En vistas de fortalecer acciones de prevención de la violencia contra los pueblos indígenas y promover acciones que garanticen el cumplimiento sus derechos, exigimos:

-Una investigación detallada a conciencia y razonable, en lo administrativo y judicial, en dónde se determinen las responsabilidades de todos los/as actores involucrados en los hechos, especialmente de los/as responsables de cada área de gobierno.

-Que se condenen las declaraciones del Jefe de Policía Fernando Romero -que pretenden reducir los hechos a simples “excesos”- y se asegure la protección de las víctimas.

-Que el Estado en sus tres poderes tome acciones concretas para erradicar el racismo institucionalizado. La destitución y enjuiciamiento de los policías involucrados no es suficiente. Se deben implementar políticas públicas en todas las instituciones del estado que garanticen los Derechos Humanos de los Pueblos Indígenas. En este sentido, y siguiendo el ejemplo de la “Ley Micaela”, es necesario establecer la capacitación obligatoria de todas las
personas que se desempeñan en la función pública provincial en las temáticas relacionadas a los pueblos indígenas, incluyendo el derecho internacional, nacional y provincial al respecto.

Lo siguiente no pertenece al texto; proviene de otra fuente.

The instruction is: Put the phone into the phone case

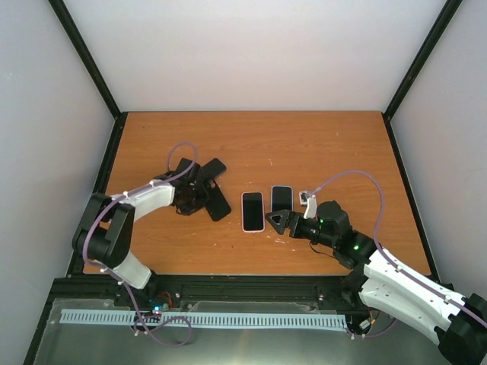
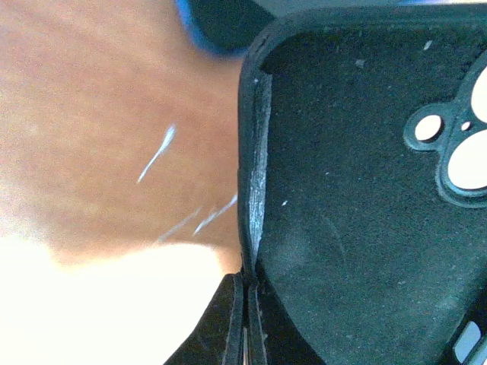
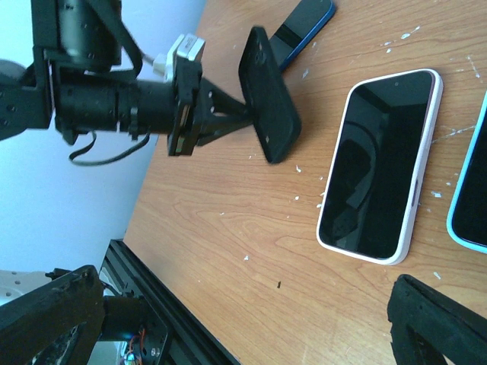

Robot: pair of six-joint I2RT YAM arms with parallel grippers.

-Que se respete durante la pandemia COVID-19 el derecho a la salud en su total dimensión, como máximo nivel de bienestar psicofísico, y el derecho de carácter nacional e internacional a la autodeterminación de los pueblos indígenas desde los enfoques de interculturalidad, género y solidaridad intergeneracional. Que sean involucrados de manera urgente en la
formulación e implementación de las políticas públicas orientadas a la prevención y atención médica, mediante la inclusión de sus entidades representativas.

-Que se adopten medidas específicas para Pueblos Indígenas orientadas a mitigar los efectos socioeconómicos producidos por las acciones sanitarias durante la pandemia, respetando el principio de igualdad y no discriminación como expresa nuestra constitución nacional y provincial, no como una dádiva forzada, sino con la convicción que legal y humanamente es lo que corresponde.

-Que el estado se abstenga, en el marco del COVID-19, de promover iniciativas legislativas y/o autorizar proyectos extractivos, de explotación o desarrollo en los alrededores de los territorios de los pueblos indígenas, en virtud de la imposibilidad de llevar adelante los procesos de consulta previa, libre e informada de conformidad con los estándares internacionales aplicables.

Nota de la Editora: Datos de la Revista Cítrica-La Policía de la Comisaría Tercera de Fontana (provincia de Chaco) entró en las casas de Elsa Fernández y de su padre el sábado 30 de mayo a la noche. Y se llevó detenidos a su hija Daiana, su hijo Cristian, su sobrino Alejandro y su vecina Rebecca. Y los torturó toda la noche en la Comisaría. Después de eso, el lunes a la mañana, la Policía volvió a amenazar e intimidar. “No solo acá, los policías están intimidando a mis vecinos. Quieren acusarme de escuchar fuerte la radio por las noches pero la verdad que no tengo radio, solo tengo una tele que me prestó mi hija por la cuarentena”, explicó Elsa a Revista Cítrica mientras su hijo, su sobrino y su vecina realizaban la denuncia en la Fiscalía. La única detenida que no se acercó a hacer la denuncia es su hija Daiana. No puede ir. “No puede ni moverse. No puede comer, la golpearon mucho, le pisaron la boca y el estómago. Ni siquiera se puede acostar porque tiene las costillas inflamadas”.